» **Task goal**: Would you output the entries below only from the line containing "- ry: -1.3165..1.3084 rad" through the line containing "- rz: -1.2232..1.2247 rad", exactly as they stand and with both ends included?

---- Records for processing

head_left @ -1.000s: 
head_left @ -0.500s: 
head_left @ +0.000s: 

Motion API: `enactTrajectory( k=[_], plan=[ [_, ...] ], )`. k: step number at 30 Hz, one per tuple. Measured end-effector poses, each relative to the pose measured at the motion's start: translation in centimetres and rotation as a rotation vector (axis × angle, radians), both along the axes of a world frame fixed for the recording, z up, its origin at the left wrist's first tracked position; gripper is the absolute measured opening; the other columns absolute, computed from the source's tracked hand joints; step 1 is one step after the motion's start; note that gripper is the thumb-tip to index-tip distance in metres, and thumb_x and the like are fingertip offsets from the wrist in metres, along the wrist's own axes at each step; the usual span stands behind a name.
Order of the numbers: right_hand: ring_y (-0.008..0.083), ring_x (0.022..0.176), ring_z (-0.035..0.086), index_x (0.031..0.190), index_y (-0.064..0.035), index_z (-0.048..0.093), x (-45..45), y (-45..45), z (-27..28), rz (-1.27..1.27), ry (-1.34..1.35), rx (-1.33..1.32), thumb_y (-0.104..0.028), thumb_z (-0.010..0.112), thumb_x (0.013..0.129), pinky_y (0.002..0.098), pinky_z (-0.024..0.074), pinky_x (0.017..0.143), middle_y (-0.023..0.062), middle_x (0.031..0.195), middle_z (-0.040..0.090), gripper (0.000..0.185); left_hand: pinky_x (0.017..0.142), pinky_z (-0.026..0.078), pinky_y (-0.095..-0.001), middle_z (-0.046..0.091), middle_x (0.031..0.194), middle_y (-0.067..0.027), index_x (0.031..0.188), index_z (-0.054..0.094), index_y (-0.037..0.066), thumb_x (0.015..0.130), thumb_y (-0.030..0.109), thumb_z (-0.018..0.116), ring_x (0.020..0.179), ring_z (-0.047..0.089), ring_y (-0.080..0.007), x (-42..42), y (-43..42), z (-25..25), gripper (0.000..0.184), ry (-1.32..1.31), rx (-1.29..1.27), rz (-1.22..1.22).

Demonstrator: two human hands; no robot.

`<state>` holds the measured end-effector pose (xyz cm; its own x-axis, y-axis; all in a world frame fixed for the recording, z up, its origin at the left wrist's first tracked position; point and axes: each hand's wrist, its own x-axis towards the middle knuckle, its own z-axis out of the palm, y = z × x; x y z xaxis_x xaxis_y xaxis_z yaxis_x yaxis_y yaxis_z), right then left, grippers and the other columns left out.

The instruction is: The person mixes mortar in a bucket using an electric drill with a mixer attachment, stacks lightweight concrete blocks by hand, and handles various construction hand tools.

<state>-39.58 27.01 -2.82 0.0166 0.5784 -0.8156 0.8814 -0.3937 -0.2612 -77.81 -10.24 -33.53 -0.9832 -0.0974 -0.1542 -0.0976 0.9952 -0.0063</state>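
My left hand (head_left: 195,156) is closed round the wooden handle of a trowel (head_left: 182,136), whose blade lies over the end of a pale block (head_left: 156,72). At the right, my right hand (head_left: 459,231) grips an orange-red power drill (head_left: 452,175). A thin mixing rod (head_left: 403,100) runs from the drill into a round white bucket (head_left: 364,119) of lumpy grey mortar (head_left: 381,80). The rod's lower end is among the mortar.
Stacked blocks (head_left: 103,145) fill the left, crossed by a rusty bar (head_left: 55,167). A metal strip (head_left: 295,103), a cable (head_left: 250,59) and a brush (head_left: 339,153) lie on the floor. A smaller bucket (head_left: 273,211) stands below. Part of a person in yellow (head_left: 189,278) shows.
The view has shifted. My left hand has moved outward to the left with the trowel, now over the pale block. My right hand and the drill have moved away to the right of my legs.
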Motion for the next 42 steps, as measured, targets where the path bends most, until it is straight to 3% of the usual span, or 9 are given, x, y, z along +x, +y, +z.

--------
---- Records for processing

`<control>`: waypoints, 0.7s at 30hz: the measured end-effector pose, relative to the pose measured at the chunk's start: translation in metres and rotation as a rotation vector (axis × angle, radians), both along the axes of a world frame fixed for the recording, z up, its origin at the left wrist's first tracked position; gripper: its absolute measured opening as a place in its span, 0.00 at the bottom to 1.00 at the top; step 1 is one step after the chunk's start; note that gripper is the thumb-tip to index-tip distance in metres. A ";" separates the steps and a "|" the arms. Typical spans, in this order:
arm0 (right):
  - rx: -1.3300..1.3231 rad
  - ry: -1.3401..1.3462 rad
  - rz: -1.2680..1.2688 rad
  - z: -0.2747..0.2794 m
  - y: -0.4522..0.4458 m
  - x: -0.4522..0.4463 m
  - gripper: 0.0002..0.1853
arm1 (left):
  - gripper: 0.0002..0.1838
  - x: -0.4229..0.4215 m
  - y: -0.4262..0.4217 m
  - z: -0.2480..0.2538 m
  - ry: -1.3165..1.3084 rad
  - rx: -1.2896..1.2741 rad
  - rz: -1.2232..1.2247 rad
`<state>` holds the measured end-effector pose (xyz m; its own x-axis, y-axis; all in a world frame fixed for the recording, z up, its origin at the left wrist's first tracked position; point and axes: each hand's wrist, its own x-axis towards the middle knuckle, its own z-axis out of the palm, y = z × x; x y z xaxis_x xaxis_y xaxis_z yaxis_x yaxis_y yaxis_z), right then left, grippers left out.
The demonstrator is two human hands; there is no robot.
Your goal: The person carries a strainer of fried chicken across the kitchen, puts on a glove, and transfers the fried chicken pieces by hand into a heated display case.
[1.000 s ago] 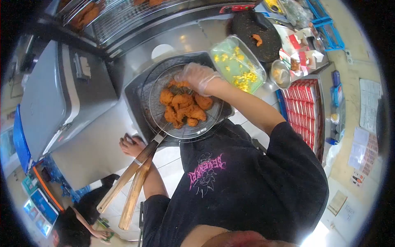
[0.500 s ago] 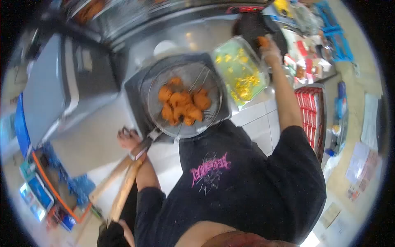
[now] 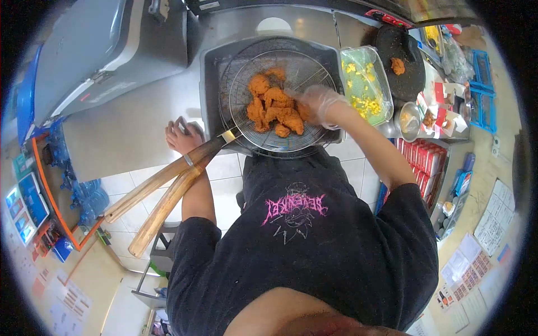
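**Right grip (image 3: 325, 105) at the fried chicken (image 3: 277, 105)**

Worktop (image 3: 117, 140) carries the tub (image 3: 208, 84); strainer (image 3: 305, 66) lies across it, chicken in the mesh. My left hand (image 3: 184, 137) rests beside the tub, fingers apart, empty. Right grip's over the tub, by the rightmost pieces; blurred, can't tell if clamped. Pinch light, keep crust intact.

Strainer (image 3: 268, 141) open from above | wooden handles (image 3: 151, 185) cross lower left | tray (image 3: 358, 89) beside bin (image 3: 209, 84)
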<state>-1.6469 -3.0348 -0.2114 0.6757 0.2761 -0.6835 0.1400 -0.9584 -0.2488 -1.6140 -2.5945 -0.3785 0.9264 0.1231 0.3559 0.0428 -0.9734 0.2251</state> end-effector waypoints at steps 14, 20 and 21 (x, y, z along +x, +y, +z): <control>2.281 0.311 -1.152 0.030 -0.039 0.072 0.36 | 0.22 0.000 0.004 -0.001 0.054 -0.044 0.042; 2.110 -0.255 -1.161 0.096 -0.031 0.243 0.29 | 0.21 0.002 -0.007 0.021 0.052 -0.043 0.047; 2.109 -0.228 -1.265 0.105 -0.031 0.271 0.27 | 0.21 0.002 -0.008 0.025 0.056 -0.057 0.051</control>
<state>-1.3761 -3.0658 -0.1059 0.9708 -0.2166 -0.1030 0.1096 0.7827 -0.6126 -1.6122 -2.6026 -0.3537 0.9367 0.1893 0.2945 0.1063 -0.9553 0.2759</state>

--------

» **Written reply**:
  - ry: -1.3165..1.3084 rad
  - rx: -1.2896..1.2741 rad
  - rz: -1.2232..1.2247 rad

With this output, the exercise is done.